- _WORK TASK_
Where in the data does the word "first" appear? Find those lines and copy them.

Stored records:
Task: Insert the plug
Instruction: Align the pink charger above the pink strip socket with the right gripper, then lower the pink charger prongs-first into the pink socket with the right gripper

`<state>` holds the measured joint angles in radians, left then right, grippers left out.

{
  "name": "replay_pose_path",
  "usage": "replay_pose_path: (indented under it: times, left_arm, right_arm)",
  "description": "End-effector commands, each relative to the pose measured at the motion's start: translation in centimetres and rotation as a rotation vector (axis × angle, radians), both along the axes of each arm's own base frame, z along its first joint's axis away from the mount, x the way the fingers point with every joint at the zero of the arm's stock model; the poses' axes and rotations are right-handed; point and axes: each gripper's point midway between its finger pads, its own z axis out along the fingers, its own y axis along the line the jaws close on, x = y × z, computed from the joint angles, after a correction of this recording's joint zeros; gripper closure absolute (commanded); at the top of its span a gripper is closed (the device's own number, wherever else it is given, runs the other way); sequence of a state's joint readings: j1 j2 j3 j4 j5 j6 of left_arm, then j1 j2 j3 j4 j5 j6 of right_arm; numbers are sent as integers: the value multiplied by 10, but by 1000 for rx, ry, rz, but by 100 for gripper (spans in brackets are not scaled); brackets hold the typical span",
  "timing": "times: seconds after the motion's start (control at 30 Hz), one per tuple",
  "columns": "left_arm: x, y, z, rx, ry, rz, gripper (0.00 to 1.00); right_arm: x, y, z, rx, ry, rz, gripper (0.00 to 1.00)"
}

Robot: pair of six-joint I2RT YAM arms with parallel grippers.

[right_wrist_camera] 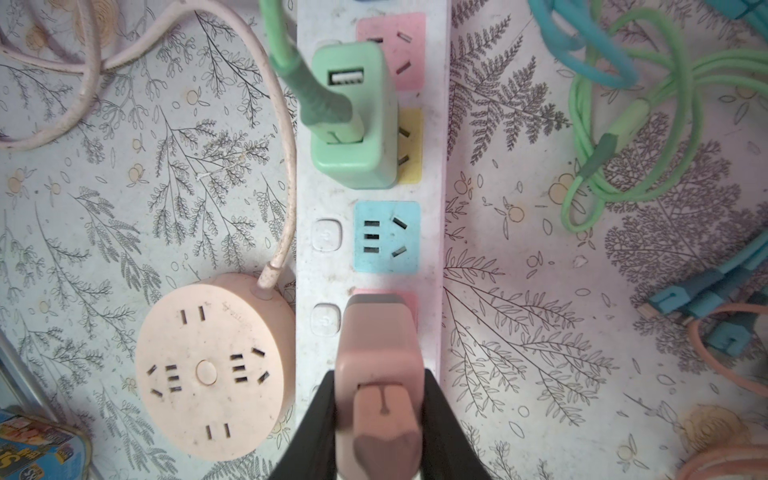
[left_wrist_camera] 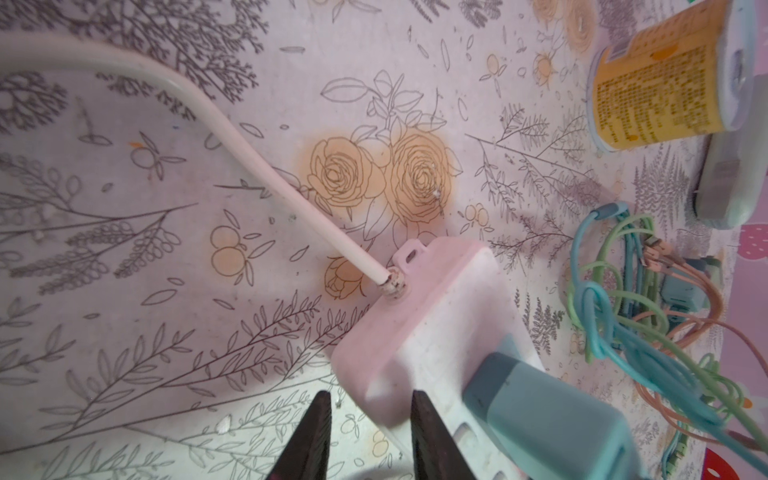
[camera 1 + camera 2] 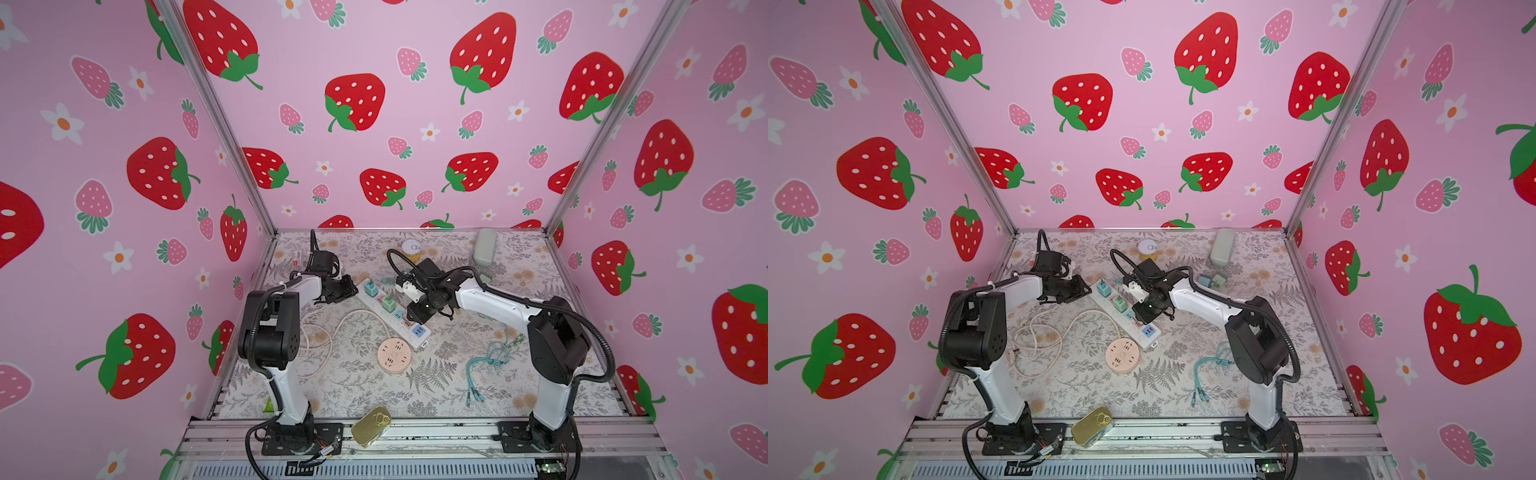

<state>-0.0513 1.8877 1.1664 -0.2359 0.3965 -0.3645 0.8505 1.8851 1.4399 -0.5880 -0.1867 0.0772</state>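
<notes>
— Where's the power strip (image 3: 390, 314) on the worktop (image 3: 457, 386)?
— It lies diagonally across the middle, with the round socket (image 3: 394, 350) just beside its near end. My left tool (image 2: 369, 395) hovers part-open, holding nothing, at the cord end
— And the plug?
— My right tool (image 1: 380, 382) is clamped on the pink plug (image 1: 380, 340), directly above the pink socket (image 1: 409, 301), strip running straight ahead. The opposite side is bare. Seated or not, I can't tell
</notes>
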Motion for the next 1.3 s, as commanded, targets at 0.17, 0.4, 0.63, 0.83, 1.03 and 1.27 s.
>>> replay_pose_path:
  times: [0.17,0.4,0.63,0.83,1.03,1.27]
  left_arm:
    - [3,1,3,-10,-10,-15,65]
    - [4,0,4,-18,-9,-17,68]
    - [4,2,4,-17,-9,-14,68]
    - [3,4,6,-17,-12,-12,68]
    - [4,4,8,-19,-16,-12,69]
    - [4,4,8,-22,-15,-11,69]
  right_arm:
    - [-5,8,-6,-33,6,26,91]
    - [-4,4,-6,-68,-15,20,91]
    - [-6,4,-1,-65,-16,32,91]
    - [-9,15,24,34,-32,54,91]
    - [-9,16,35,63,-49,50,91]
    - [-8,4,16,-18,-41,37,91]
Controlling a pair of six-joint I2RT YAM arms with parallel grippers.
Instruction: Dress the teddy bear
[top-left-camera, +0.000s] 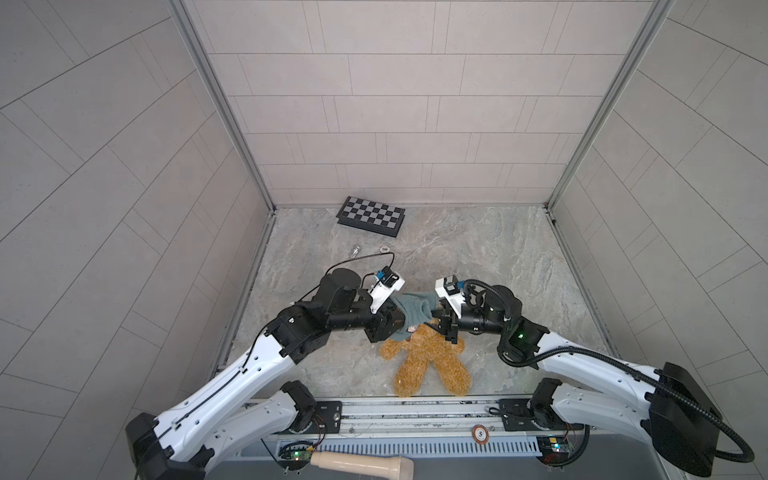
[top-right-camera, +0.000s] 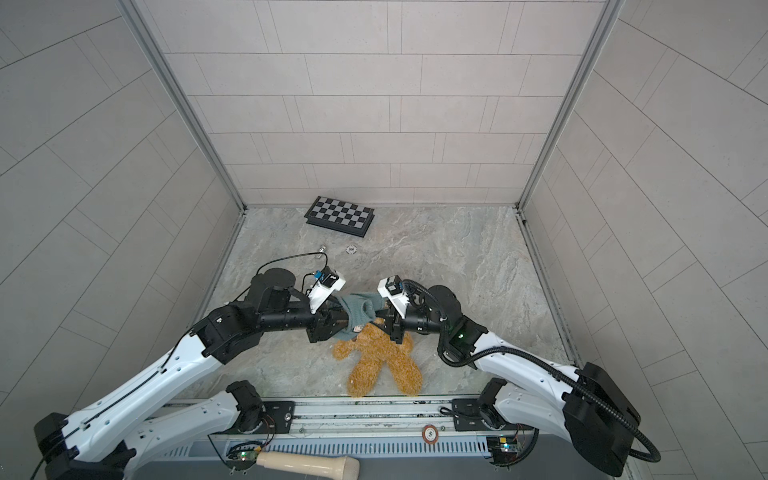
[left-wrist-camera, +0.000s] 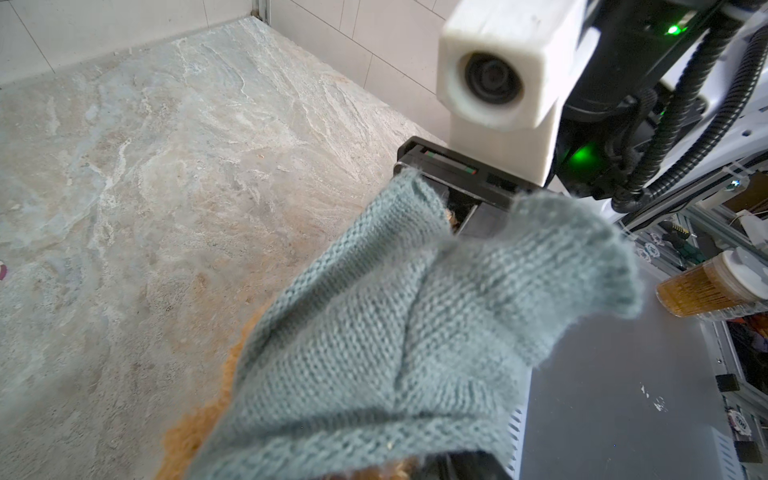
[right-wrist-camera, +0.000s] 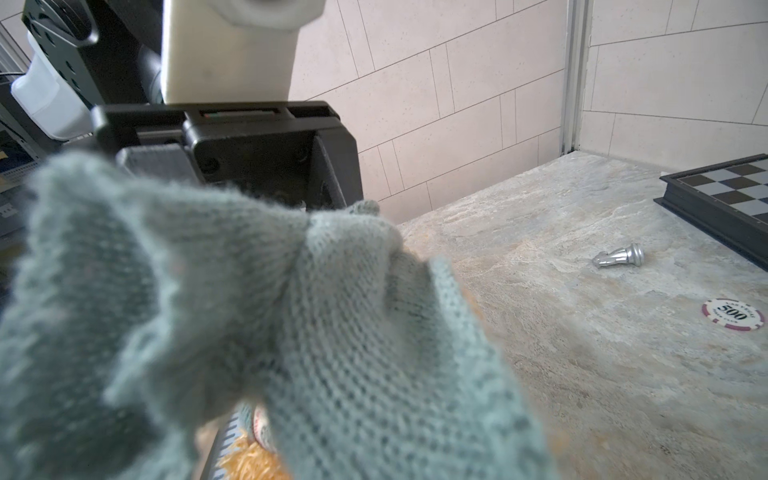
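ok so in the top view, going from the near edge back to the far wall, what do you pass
cream wooden handle → poker chip on the rail → teddy bear → grey-green knit sweater over its head end → poker chip on the table → chessboard
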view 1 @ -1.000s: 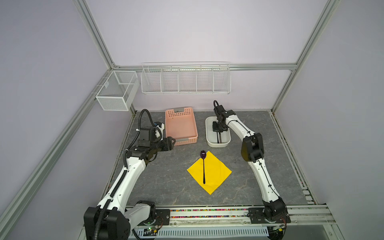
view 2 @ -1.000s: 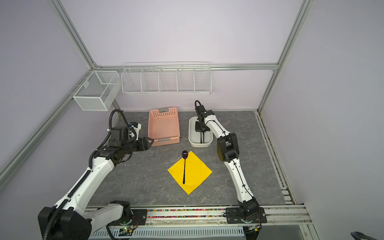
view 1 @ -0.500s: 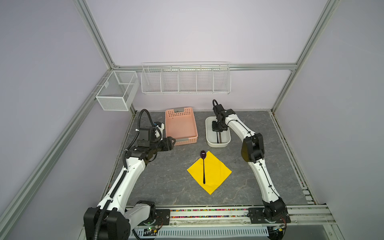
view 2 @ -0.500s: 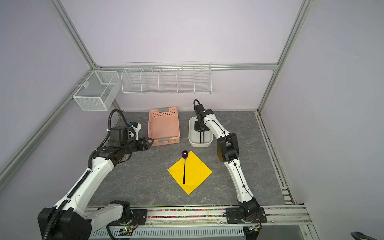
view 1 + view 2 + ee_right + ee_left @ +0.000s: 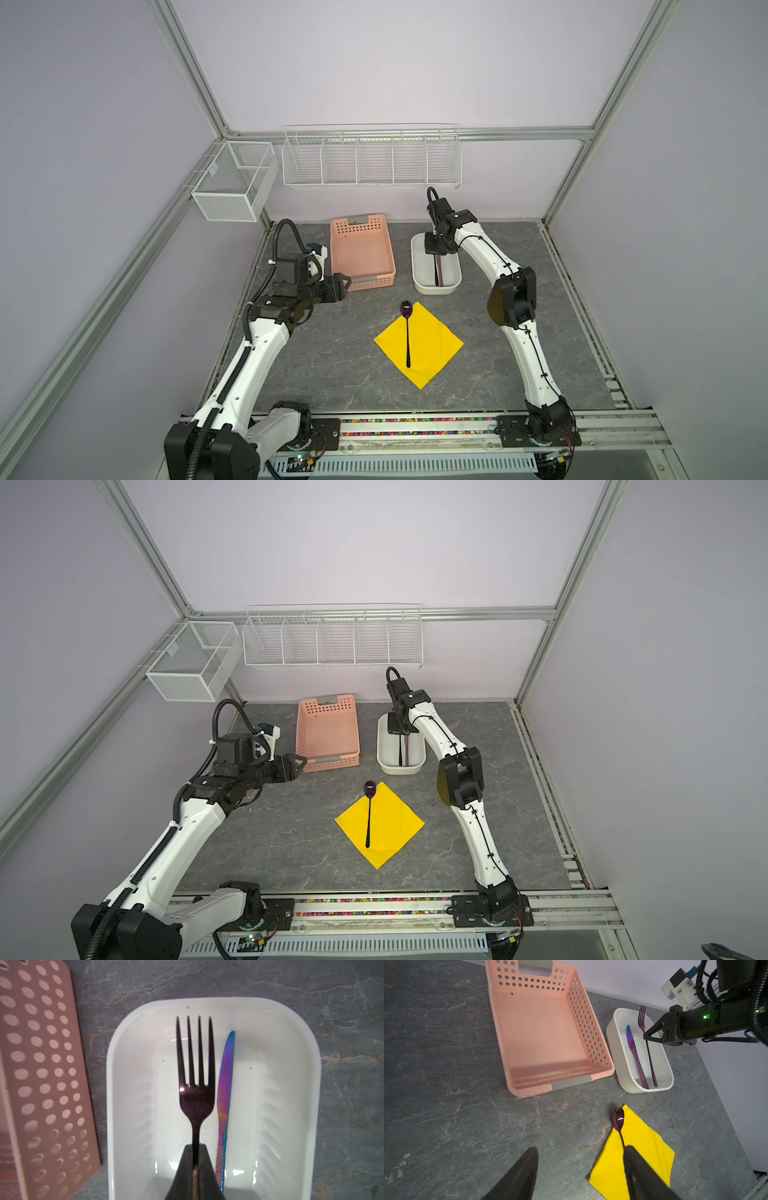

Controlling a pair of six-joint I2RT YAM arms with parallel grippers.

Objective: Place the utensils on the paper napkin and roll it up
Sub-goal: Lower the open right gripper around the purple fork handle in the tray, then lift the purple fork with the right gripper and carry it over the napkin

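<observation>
Right wrist view: the right tool (image 5: 195, 1151) is clamped tight on the neck of the fork (image 5: 196, 1101), just below the head; the tines point toward the far wall of the tub (image 5: 128, 1028).
Knife: the knife (image 5: 225, 1095) lies flat in the tub, just beside the fork, untouched.
Fork attitude: in the left wrist view the fork's head stands above the tub rim while its handle end is down inside, so it is tilted, head end up.
Change: in both top views the right wrist stands slightly higher than a second ago, and its grip is the same.
Unchanged: spoon, napkin and left arm hold their places.
Spoon: the spoon (image 5: 407, 332) lies along the napkin (image 5: 436, 345), handle on the paper, bowl past the far corner onto the counter (image 5: 332, 353).
Napkin: flat and unrolled, in the middle of the counter, near the tub.
Left tool: the left tool (image 5: 580, 1150) has its jaws well apart and holds nothing; it hovers over the counter beside the basket (image 5: 539, 1032).
Meaning: the lift of the fork appears to have begun; one utensil of three is placed, the fork is in hand, and the knife and the rolling remain.
Caution: held by the neck, the long handle may swing or catch the tub rim on the way out.
</observation>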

- _ANSWER TO THIS EXERCISE_
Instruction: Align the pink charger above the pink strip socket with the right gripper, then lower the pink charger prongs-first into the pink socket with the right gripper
  "description": "End-effector commands, each relative to the pose measured at the motion's start: translation in centimetres and rotation as a rotation vector (axis × angle, radians), both along the axes of each arm's own base frame, z along its first joint's axis away from the mount, x the way the fingers point with every joint at the zero of the arm's stock model; the poses' axes and rotations are right-handed; point and axes: each gripper's point midway between its finger pads, its own z axis out along the fingers, its own y axis along the line the jaws close on, x = y × z, computed from the joint angles, after a correction of this recording's joint zeros; gripper closure absolute (commanded); at the top of its span a gripper is closed (the device's own number, wherever else it is given, runs the other way); sequence of a state's joint readings: j1 j2 j3 j4 j5 j6 of left_arm, then j1 j2 j3 j4 j5 j6 of right_arm; numbers are sent as integers: the value multiplied by 10, but by 1000 for rx, ry, rz, but by 100 for gripper (spans in brackets are not scaled); brackets hold the typical span",

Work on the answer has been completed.